2. Description of Related Art
Dipole antennae are common in the communications industry, and conventional structures, including half-wavelength dipoles with “bow tie” structures and “butterfly” structures, are described in several books, including Banalis, Constantine A., “Antenna Theory Analysis and Design”, Wiley, 1997.
In particular, panel base-station antennae, such as those used in mobile communication systems, rely heavily on dual polarization antennae. In many cases, these antennae are constructed using single linear polarized elements, grouped in such a way that creates dual polarization. In this case, two separate arrays of radiating elements are required to radiate on both polarizations.
Building antenna using this approach is undesirable, however, because creating the dual polarization effect with single linear polarized elements increases the labor cost and the number of parts involved in the antenna's manufacture, while reducing its overall performance.
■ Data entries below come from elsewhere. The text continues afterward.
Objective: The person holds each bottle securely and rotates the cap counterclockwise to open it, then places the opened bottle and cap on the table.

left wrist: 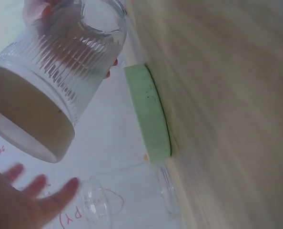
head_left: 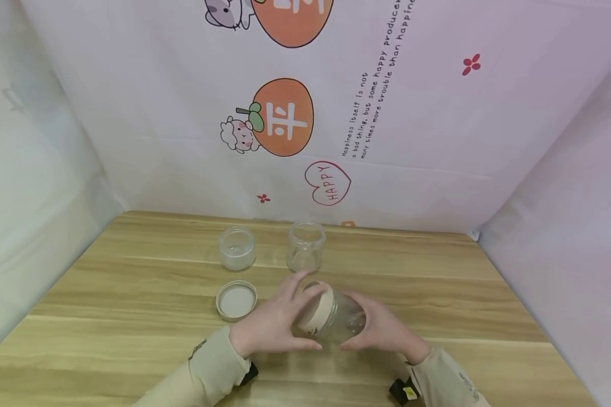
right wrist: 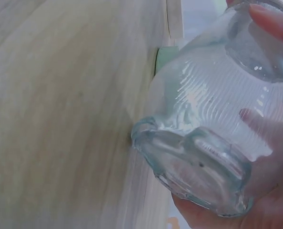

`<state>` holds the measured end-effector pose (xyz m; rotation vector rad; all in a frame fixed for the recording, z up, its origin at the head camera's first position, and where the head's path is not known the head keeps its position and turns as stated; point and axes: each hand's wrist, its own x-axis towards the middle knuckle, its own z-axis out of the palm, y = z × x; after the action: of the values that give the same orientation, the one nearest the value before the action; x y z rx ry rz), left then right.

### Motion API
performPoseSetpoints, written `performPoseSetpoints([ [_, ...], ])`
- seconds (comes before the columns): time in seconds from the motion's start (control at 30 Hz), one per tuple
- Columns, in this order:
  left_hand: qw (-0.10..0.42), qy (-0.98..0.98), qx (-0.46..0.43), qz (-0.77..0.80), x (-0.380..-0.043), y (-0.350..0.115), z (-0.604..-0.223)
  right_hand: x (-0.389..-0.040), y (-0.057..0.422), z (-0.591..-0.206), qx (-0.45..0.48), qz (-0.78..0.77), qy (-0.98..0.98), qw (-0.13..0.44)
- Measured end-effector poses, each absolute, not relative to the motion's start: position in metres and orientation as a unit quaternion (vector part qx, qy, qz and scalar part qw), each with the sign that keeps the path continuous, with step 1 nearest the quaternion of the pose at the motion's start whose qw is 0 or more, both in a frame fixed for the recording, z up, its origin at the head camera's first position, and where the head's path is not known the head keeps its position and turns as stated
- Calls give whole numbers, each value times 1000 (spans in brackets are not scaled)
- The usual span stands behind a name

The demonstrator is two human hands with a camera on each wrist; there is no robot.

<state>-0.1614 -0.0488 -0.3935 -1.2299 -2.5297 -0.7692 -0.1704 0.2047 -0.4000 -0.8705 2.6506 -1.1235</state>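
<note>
A ribbed clear glass jar [head_left: 343, 319] with a pale lid [head_left: 317, 308] over its mouth lies tipped sideways, lid toward the left. My right hand [head_left: 384, 328] grips it around the base end, thumb and fingers on opposite sides. In the right wrist view the jar's lobed glass base [right wrist: 194, 167] faces the camera. My left hand [head_left: 277, 319] is spread around the lid's side, and in the left wrist view its fingers [left wrist: 60, 198] stand apart from the lid. Left of that hand, a loose lid [head_left: 236, 299] lies inside up; its side shows green [left wrist: 148, 112] in the left wrist view.
Behind the hands, a short glass jar [head_left: 236, 249] and a taller glass jar [head_left: 305, 246] stand on the wooden table [head_left: 412, 271]. A printed white cloth [head_left: 407, 186] hangs along the table's back edge, with white cloth at both sides.
</note>
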Motion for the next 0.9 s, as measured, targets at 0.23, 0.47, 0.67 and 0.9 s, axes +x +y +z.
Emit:
performPoseSetpoints([
  [0.23,209,-804,-521,-196,-164,-50,-394,-168,205,-398,-289,-365,882,73],
  [0.47,245,-793,-532,-167,-165,-48,-390,-166,204,-398,-301,-354,884,52],
  [0.67,210,-819,-479,-235,-162,-47,-388,-163,209,-399,-296,-358,885,38],
  [0.9,160,-843,-394,-330,-156,-40,-388,-156,227,-398,-287,-373,882,8],
])
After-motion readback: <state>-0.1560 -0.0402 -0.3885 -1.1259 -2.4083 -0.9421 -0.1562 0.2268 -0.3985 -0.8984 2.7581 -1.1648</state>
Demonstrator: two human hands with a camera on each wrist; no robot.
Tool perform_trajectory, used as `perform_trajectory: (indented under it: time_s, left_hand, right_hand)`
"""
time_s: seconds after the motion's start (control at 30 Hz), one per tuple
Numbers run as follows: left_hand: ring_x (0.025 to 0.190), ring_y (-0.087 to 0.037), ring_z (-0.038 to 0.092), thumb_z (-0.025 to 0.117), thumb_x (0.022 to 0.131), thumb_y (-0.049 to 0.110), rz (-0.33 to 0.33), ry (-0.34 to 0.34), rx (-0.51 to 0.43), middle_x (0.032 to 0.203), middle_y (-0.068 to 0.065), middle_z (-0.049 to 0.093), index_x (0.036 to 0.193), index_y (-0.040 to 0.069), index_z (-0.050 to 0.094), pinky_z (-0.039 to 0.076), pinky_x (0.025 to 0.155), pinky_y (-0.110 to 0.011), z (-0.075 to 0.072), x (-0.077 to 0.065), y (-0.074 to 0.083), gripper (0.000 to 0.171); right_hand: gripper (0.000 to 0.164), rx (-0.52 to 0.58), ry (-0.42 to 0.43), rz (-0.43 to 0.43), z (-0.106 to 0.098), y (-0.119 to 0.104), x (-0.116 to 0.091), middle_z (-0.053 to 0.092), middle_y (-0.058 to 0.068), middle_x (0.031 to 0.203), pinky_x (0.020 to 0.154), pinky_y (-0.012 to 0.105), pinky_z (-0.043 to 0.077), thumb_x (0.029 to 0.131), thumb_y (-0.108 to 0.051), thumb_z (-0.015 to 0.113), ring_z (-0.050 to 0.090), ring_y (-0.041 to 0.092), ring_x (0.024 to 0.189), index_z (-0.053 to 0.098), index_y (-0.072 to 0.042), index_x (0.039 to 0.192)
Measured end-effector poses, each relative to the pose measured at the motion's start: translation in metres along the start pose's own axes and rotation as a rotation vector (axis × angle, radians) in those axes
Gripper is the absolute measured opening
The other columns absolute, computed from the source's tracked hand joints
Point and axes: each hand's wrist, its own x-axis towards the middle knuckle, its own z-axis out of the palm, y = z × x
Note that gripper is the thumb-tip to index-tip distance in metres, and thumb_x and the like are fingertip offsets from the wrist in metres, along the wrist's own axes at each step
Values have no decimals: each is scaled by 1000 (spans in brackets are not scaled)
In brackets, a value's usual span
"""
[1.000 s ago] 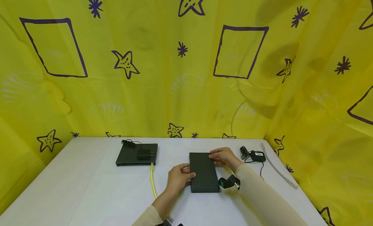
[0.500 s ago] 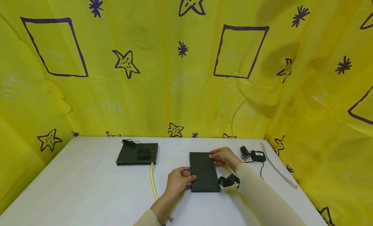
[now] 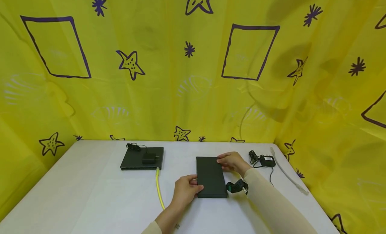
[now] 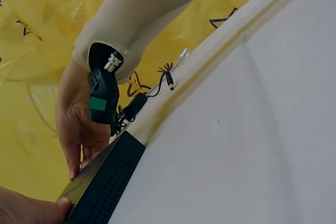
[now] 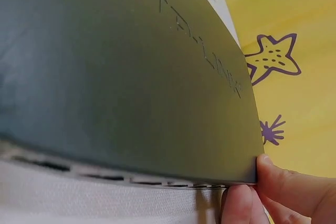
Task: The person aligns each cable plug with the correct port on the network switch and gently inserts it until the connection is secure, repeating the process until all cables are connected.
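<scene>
A flat black network switch (image 3: 210,177) lies lengthwise between my two hands, embossed lettering on its top in the right wrist view. My left hand (image 3: 184,191) grips its left edge toward the near end, thumb on top and fingers at the side. At the far right corner, my right hand (image 3: 232,163) pinches the switch between thumb and fingers. The right wrist view shows a row of port openings (image 5: 100,177) along one long side, while perforated vents (image 4: 113,182) cover the short end in the left wrist view.
A second black switch (image 3: 129,160) sits at the back left, with a power adapter (image 3: 149,158) on top and a yellow network cable (image 3: 159,190) at its front. Another adapter (image 3: 267,161) and a grey network cable (image 3: 284,172) lie on the right of the white table (image 3: 90,193).
My left hand has slid slightly toward the near end along the switch's left edge. The right hand keeps its hold at the far corner, and the switch stays in place.
</scene>
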Motion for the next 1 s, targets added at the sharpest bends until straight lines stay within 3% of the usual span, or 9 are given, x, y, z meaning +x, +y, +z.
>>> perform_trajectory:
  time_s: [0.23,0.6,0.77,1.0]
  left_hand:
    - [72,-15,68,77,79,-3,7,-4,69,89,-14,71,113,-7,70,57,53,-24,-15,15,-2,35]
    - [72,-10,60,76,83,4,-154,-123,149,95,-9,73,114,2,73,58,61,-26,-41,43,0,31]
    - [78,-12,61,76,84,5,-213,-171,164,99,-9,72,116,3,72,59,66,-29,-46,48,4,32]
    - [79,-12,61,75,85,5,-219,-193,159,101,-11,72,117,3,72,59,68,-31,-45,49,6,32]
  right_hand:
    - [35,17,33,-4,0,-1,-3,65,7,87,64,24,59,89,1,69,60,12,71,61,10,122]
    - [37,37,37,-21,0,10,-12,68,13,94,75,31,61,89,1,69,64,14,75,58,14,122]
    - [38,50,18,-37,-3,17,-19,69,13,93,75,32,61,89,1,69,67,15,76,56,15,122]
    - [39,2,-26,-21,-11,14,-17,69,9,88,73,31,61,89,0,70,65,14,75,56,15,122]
To overcome this, most dual polarization antennae are made with directly dual polarized elements, either by including a single patch element fed in such a manner as to create a dual polarized structure, or by combining two single linear polarized dipoles into one, thereby making a single, dual polarization element.
Feeding signals to and from these dual polarization structures is usually accomplished by conventional coupling structures such as coaxial cables, microstrip or stripline transmission lines, or slits. The drawback to using these conventional coupling structures with the antennae and dipoles described above is that they increase the number of parts needed to construct the antenna, thereby generating undesired intermodulation distortions.
In addition, manufacturing these panel antennae with dipoles that include numerous radiating elements often requires numerous solder joints and screw connections. The total number of parts required in such panel antennae, in addition to the cost of their assembly, makes them unsuitable for mass-production. In addition, solder, screws, and similar types of attachments between parts not only add to the manufacturing time and labor cost, but also generate undesired intermodulation distortions as well.
In addition to avoiding these intermodulation distortions, it is necessary to achieve good port-to-port isolation between the two inputs of the radiating elements in the antenna in order to achieve an efficient communication system. This isolation is the measure of the ratio of power leaving one port and entering the other port. But using the air dielectric transmission lines that are common in conventional coupling structures creates distortions in the signal fed to and from the reflector. In these circumstances, it is prohibitively expensive and difficult to achieve the desired isolation, meaning that the antenna cannot be configured such that one port is used for transmission and the other port for reception.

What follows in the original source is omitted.